* [THE PROBLEM]: Look below for the line containing "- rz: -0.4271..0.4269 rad" and the line containing "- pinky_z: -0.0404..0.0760"; repeat exactly those two lines and all lines between them, and nothing else.

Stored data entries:
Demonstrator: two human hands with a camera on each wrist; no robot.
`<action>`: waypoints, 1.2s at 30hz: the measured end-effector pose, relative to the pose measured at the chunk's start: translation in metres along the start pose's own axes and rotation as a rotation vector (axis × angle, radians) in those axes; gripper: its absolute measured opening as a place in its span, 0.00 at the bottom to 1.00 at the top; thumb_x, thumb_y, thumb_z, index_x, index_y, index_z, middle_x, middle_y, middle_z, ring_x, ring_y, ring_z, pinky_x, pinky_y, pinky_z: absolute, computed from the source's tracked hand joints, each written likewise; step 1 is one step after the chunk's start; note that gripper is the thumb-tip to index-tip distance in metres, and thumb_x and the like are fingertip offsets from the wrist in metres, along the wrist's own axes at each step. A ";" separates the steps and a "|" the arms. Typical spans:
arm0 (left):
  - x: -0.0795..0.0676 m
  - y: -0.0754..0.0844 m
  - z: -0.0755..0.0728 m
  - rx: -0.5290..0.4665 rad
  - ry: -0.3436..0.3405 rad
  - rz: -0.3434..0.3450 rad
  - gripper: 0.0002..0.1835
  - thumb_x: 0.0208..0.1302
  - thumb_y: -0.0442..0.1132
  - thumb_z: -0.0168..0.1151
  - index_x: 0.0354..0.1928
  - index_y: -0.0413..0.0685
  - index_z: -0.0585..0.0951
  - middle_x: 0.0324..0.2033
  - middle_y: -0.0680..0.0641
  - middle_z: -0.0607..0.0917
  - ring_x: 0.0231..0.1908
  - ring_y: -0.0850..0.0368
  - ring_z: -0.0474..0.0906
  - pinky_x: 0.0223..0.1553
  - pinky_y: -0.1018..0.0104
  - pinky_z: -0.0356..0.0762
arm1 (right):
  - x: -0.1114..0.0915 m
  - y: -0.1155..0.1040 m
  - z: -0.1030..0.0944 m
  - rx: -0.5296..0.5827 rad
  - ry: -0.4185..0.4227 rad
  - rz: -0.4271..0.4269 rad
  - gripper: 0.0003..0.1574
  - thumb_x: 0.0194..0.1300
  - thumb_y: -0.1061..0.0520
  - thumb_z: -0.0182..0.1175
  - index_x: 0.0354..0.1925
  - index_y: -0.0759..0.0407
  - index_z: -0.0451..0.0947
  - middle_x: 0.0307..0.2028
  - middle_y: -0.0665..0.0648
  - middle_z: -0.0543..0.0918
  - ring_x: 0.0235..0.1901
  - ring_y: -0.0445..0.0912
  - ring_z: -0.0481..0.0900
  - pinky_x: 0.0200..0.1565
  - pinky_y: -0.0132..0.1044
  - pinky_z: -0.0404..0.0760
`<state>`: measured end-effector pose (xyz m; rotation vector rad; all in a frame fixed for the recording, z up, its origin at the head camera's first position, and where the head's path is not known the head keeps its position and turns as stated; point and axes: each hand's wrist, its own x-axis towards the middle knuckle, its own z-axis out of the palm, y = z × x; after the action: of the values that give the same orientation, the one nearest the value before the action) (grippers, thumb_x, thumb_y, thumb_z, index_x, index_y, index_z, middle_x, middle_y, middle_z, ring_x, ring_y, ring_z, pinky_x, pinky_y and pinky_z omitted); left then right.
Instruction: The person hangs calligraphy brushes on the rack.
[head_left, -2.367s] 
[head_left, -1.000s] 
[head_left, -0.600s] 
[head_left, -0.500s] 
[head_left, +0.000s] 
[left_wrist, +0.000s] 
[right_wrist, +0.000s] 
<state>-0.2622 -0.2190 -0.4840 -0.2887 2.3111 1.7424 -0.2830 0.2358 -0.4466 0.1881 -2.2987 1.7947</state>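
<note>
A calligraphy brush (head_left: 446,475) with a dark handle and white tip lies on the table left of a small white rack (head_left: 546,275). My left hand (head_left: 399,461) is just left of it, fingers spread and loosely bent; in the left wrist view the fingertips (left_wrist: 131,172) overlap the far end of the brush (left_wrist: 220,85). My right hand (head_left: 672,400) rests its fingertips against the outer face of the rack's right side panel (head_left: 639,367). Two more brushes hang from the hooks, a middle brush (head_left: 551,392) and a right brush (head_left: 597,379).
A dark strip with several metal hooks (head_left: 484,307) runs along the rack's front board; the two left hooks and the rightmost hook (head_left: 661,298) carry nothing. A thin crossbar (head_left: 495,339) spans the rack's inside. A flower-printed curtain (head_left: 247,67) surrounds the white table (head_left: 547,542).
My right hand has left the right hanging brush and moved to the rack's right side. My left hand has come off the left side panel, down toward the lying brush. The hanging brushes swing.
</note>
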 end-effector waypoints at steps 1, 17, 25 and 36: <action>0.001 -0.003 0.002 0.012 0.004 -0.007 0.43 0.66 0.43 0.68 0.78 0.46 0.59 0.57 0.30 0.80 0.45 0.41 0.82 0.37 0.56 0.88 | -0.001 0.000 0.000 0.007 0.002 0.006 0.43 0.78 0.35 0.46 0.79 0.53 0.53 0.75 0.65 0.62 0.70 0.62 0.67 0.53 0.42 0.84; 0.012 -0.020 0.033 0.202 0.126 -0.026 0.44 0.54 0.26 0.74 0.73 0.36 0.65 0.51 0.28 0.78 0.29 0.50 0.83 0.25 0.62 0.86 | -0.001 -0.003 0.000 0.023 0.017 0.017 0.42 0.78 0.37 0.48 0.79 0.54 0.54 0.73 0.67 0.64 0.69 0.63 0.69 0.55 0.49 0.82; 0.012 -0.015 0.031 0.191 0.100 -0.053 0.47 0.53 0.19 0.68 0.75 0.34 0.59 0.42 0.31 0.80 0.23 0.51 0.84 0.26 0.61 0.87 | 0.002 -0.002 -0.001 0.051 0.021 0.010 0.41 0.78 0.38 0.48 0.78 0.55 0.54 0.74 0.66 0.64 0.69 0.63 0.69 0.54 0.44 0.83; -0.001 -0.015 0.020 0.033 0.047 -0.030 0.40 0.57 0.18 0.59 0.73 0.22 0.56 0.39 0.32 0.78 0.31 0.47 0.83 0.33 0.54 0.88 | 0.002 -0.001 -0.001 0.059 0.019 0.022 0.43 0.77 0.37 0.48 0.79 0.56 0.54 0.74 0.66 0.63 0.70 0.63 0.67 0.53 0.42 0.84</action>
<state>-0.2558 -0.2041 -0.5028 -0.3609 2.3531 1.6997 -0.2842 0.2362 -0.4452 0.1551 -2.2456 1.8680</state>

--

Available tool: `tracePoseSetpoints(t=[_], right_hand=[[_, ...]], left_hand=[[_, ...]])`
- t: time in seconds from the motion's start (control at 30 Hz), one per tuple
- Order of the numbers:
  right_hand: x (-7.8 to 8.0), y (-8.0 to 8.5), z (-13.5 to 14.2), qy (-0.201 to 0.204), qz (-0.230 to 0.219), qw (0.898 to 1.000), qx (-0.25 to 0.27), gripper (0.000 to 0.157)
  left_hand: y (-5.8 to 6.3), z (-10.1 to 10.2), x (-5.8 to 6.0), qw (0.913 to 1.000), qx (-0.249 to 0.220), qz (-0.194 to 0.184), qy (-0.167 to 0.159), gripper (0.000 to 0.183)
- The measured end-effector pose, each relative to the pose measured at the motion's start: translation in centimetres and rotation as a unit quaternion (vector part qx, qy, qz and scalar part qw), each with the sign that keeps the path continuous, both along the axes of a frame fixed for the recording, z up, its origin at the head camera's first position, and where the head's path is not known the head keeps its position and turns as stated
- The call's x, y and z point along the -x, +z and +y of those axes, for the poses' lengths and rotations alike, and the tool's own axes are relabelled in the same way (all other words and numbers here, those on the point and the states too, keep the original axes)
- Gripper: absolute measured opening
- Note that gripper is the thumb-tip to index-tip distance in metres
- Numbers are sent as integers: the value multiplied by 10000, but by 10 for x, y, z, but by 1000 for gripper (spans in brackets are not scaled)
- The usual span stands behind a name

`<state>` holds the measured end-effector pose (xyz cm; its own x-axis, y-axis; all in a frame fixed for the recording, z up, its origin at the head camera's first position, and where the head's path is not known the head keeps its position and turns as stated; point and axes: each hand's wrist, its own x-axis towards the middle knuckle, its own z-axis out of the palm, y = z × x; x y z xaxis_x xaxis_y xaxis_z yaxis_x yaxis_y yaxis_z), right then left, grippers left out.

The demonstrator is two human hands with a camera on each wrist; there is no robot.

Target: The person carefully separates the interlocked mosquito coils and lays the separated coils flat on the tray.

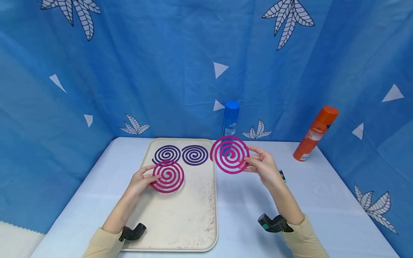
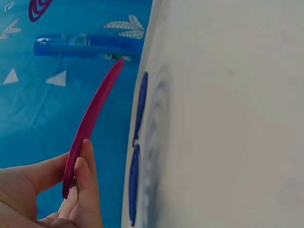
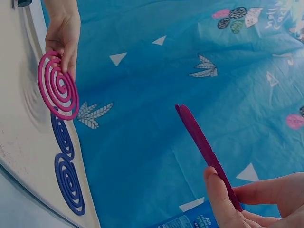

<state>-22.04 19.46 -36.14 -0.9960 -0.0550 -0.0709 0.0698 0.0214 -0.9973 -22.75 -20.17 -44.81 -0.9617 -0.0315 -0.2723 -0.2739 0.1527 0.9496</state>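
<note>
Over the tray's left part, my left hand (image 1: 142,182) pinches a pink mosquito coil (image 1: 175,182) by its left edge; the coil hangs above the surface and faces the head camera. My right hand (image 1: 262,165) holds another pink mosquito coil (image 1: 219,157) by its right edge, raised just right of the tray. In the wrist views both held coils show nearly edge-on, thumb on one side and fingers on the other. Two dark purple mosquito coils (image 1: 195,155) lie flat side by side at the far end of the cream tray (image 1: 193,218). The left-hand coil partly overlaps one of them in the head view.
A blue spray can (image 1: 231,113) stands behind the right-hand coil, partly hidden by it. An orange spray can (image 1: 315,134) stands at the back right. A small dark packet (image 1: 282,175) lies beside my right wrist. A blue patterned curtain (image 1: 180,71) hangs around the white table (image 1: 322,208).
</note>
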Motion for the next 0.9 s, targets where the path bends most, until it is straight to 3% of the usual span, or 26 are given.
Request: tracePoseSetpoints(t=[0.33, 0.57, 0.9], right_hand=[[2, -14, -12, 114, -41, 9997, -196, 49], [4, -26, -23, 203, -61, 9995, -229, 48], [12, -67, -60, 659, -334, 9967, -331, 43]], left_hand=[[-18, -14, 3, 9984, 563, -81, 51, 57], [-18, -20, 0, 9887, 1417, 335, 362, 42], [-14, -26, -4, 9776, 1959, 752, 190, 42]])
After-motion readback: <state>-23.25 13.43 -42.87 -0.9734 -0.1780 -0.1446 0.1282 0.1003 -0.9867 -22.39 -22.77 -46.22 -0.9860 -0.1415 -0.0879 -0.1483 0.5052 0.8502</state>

* [WRITTEN RESPONSE]:
  - rz: -0.4271..0.4269 rad
  - gripper: 0.0003..0.1574
  - thumb_x: 0.0194..0.1300
  - thumb_y: -0.1061..0.0520
  - thumb_z: -0.0182..0.1175
  - index_x: 0.0354..0.1925
  - index_y: -0.0759..0.0407
  - index_z: -0.0451..0.0947
  - middle_x: 0.0307..0.2028
  - middle_y: -0.0665..0.0648
  - middle_z: -0.0543..0.0918
  - ring_x: 0.0235..0.1901
  - ring_y: -0.0445..0.0912
  - ring_z: -0.0481..0.0900
  - pinky_x: 0.0200..0.1565
  - pinky_y: -0.0132..0.1044
  - pinky_z: -0.0404..0.0760

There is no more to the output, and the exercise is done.